Kagocel, tablets 12 mg 20 pcs

The main mechanism of action of Kagocel® is the ability to induce production of interferons. Kagocel® induces formation in human body of so-called late interferons, which are mixture of α- and β-interferons with high antiviral activity.

Kagocel® causes production of interferons in all cell populations participating in antiviral response of the body: T- and B- lymphocytes, macrophages, granulocytes, fibroblasts, endothelial cells. After a single dose of Kagocel® administration interferon titer in blood serum reaches its maximum value in 48 hours.

Interferon response to Kagocel® administration is characterized by prolonged (up to 4-5 days) circulation of interferons in blood stream. The dynamics of interferon accumulation in the intestine when taking Kagocel® does not coincide with the dynamics of circulating interferon titers. In serum interferon production reaches high values only in 48 hours after Kagocel® administration, while in intestine maximum interferon production is observed in 4 hours.

Kagocel® is not toxic and does not accumulate in the body when administered in therapeutic doses. The drug has no mutagenic and teratogenic properties, is not carcinogenic and has no embryotoxic effect.

The highest effectiveness of Cagocel® treatment is achieved during the fourth day after the onset of acute infection. For preventive purposes the drug may be used at any time including immediately after contact with the infectious agent.

Pharmacokinetics

24 hours after administration Kagocel® accumulates mainly in liver, to a lesser degree in lungs, thymus, spleen, kidneys, lymph nodes. Low concentration is noted in adipose tissue, heart, muscles, testes, brain, blood plasma.
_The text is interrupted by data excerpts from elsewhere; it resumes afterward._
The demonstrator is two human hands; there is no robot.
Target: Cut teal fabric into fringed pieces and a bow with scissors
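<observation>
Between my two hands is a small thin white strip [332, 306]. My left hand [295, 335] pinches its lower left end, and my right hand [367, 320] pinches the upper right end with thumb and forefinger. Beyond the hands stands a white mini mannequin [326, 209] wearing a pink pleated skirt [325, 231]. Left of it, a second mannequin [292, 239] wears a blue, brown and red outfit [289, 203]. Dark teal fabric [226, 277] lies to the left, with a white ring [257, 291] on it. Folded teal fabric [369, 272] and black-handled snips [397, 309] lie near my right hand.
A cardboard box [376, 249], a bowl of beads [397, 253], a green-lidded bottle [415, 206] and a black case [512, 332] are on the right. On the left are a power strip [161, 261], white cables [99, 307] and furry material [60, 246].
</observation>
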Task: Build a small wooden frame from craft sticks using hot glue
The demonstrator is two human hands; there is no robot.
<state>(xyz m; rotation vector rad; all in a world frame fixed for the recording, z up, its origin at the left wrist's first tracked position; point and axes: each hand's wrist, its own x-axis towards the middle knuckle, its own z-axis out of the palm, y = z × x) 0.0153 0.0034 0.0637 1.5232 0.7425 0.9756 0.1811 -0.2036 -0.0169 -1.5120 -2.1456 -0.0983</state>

Low content of Kagocel® in brain is due to the high molecular weight of the drug that prevents its penetration through the blood-brain barrier. In blood plasma the drug is mainly in bound form.

With daily repeated administration of Kagocel® distribution varies over a wide range in all organs studied. Accumulation of the drug in spleen and lymph nodes is especially pronounced. When administered orally about 20% of the administered drug dose enters the general bloodstream.

Absorbed drug circulates in blood mainly in macromolecule-bound form: with lipids – 47%, with proteins – 37%. The unbound part of the drug is about 16%.

Evacuation

The drug is eliminated from the body mainly through the intestines: 88% of injected dose is eliminated from the body through 7 days after administration, including 90% – through the intestines and 10% – by kidneys. The drug is not detected in the exhaled air.